Researchers fed mice a high-fat diet during the normal time they ate. Those mice gained about 20 percent of their weight over a six-week period. But, when the researchers fed other mice the same diet, but during the time that they would normally be sleeping, those mice put on 48 percent of their weight.
While these results need to be duplicated in a human study, the researchers believe that the results will be the same.
The popular slogan “calories in/calories out” to describe how you lose weight via a calorie deficit may be oversimplifying it a bit.
“How or why a person gains weight is very complicated, but it clearly is not just calories in and calories out,” says the study’s leader Fred Turek, professor of neurobiology and physiology at Northwestern University. “We think some factors are under circadian control. Better timing of meals, which would require a change in behavior, could be a critical element in slowing the ever-increasing incidence of obesity.”

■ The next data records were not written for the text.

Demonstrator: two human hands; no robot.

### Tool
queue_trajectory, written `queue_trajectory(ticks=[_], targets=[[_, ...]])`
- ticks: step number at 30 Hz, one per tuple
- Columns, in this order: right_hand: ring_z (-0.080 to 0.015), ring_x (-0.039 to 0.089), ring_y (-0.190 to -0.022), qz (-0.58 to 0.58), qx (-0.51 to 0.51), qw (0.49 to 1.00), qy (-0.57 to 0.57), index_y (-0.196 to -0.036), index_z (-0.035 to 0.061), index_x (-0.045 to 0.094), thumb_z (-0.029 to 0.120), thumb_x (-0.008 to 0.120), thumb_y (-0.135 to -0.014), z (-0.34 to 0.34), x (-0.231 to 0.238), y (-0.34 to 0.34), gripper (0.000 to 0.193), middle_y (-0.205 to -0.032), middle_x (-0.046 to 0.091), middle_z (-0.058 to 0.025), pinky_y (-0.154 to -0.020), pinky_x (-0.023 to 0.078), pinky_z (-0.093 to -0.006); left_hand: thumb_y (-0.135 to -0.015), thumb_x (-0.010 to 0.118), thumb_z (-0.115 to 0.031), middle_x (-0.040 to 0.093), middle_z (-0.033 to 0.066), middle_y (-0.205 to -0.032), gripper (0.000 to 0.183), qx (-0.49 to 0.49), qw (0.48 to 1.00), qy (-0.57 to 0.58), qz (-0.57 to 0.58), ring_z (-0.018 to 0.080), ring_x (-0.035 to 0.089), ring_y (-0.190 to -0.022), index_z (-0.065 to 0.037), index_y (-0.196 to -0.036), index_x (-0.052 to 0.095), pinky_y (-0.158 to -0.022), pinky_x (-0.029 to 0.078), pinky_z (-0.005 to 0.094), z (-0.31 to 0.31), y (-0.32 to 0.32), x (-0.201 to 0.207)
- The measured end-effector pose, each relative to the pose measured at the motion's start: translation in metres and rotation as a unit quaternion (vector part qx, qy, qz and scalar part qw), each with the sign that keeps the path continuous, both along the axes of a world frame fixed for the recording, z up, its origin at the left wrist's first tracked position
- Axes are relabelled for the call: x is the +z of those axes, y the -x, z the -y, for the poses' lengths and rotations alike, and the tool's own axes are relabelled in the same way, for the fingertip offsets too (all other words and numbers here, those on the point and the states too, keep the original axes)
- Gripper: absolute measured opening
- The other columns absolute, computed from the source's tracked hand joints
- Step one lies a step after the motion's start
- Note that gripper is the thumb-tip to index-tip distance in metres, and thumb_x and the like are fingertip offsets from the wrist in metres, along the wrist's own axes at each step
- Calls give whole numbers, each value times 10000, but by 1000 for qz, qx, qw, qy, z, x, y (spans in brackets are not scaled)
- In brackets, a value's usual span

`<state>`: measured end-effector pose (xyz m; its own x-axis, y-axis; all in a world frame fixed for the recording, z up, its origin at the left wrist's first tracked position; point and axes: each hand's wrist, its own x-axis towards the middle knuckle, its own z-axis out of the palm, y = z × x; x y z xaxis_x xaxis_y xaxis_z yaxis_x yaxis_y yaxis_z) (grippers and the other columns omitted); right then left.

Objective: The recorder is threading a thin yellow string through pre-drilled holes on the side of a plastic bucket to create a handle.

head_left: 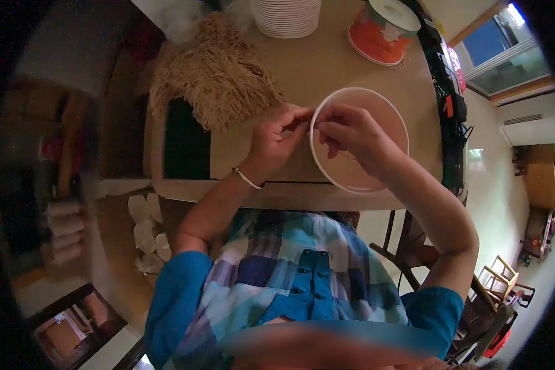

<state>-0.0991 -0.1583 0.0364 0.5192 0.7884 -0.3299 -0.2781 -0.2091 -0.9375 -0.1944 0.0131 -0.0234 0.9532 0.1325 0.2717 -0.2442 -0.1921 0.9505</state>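
A round paper bucket [361,90] with a white rim stands at the table's front, its open mouth facing me. My left hand [277,139] is closed in a pinch at the bucket's left rim, fingertips against the outside; what lies between them is hidden. My right hand [354,132] reaches over the mouth with its fingers pinched just inside the same stretch of rim. A thin pale strand [348,156] shows below the right fingers, inside the bucket. Whatever the right fingertips grip is too small to make out.
A heap of tan cords [219,77] covers the table's left part. Behind stand a stack of white tubs [287,17] and an orange printed bucket [382,38] with a white lid. Dark cables [453,142] run along the right edge. White cups [145,231] lie lower left.
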Motion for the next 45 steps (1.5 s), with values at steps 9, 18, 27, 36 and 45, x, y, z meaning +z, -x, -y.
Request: queue_trajectory(ticks=[9, 18, 27, 36, 45], targets=[[-65, 539, -631, 6, 5, 1000, 20, -980, 14, 601, 114, 555, -926, 0, 4, -1, 122, -787, 560, -6, -588, 488, -221, -883, 605, -9, 642, 41, -870, 63, 81, 995, 52, -34, 119, 630, -821, -15, -945, 617, -761, 518, 256, 6, -1, 1], [-57, 527, -605, 49, -5, 998, 47, -952, 23, 620, 142, 591, -911, -2, 7, 3, 129, -737, 544, 18, -531, 469, -213, -941, 551, -58, 650, 42, -878, 74, 70, 982, 163, -60, 104, 635, -792, -22, -990, 592, -747, 548, 264, -13, 2, 11], [-190, 642, -737, 320, -22, 946, 52, -958, 14, 632, 165, 619, -866, 0, -10, -2, 177, -832, 663, -173, -708, 507, -344, -956, 537, -89, 635, 30, -860, 91, 70, 989, 125, -46, 94, 619, -777, -24, -987, 594, -737, 533, 250, -20, 7, 8], [-202, 632, -670, 321, -26, 942, 96, -894, -20, 641, 295, 664, -868, -10, 0, 0, 317, -769, 659, -177, -637, 498, -353, -961, 537, -154, 641, 30, -874, 141, 48, 991, 108, -68, 114, 614, -793, -31, -991, 600, -753, 507, 266, -22, 16, 25], [-249, 665, -676, 346, -6, 929, 130, -817, -10, 673, 305, 673, -826, -19, 7, 10, 315, -733, 663, -169, -637, 508, -375, -961, 537, -165, 663, 84, -963, 140, 52, 974, 201, -89, 130, 638, -800, -29, -972, 572, -747, 521, 268, -17, 13, 23]])
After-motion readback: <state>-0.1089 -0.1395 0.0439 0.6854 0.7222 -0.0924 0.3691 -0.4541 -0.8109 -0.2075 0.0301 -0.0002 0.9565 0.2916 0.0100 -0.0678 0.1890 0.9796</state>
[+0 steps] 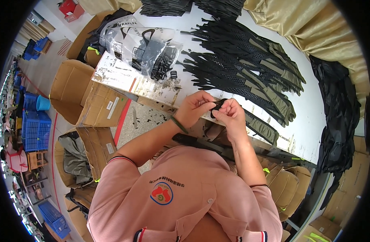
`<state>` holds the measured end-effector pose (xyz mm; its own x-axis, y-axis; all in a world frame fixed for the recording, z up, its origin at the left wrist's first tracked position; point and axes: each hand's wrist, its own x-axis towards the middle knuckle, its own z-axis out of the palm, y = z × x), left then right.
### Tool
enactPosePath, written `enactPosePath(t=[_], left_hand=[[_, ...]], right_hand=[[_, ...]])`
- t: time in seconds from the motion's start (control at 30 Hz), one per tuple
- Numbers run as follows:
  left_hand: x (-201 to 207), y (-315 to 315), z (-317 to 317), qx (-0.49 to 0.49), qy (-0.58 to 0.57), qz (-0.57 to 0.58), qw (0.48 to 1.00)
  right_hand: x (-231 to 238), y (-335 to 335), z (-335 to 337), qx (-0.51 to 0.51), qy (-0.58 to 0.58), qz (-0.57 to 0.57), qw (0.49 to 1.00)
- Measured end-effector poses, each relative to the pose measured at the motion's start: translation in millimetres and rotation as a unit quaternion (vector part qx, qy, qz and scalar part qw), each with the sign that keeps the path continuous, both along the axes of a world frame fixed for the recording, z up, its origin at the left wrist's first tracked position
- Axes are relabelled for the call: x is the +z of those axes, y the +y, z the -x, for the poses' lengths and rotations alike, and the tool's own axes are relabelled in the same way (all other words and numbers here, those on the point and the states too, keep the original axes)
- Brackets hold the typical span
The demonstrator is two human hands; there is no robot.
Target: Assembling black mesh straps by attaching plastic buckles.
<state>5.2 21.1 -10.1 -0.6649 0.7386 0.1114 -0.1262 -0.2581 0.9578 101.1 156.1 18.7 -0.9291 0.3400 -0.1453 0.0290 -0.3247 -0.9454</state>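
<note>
At the near edge of the white table, my left hand (195, 108) and my right hand (232, 119) are close together. Thumb and fingers of both pinch a small piece of black strap (218, 105); whether a buckle is on it is hidden by the fingers. An olive and black strap panel (258, 126) lies on the table edge just right of my right hand. Beyond my hands, many similar strap panels (249, 64) are spread in overlapping rows. A clear plastic bag (140, 44) of black plastic buckles stands at the far left, with a loose black buckle (173, 74) beside it.
More black straps are stacked at the table's far edge (164, 7). Open cardboard boxes (98, 107) stand left of the table, and another box (287, 187) sits below its right side. Gold curtains (309, 24) and black sheeting (336, 109) hang at the right.
</note>
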Motion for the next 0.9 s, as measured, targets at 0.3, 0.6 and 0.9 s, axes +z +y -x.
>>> enactPosePath(t=[0.3,0.6,0.9], left_hand=[[-5.1,-3.4,-6.9,0.021,0.051,-0.023,0.998],[2.5,-8.4,-4.1,0.008,0.233,0.048,0.971],[-10.2,-0.8,-19.0,-0.015,0.075,-0.071,0.995]], right_hand=[[1.1,1.7,-0.3,0.005,-0.003,0.064,0.998],[-9.2,1.6,-2.2,0.005,0.002,0.051,0.999],[-11.3,-4.9,-1.8,-0.1,0.082,0.009,0.992]])
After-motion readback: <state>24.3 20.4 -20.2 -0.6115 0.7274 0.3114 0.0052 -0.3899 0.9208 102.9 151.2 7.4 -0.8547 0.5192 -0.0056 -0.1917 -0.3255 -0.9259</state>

More research is certainly needed. Not just because the findings need to be duplicated in a human study, but a similar study involving monkeys concluded that late-night snacking didn’t cause extra weight gain.
The difference between the studies may hold the key.
In the monkey study, only a portion of the monkeys’ food that they ate was eaten at the time that they should be sleeping. A bit like late-night snacking. But, in the mice study, their whole diet was consumed when the mice should have been sleeping.
That seems a bit extreme, since nobody I know eats breakfast, lunch and dinner between 11 p.m. and 7 a.m.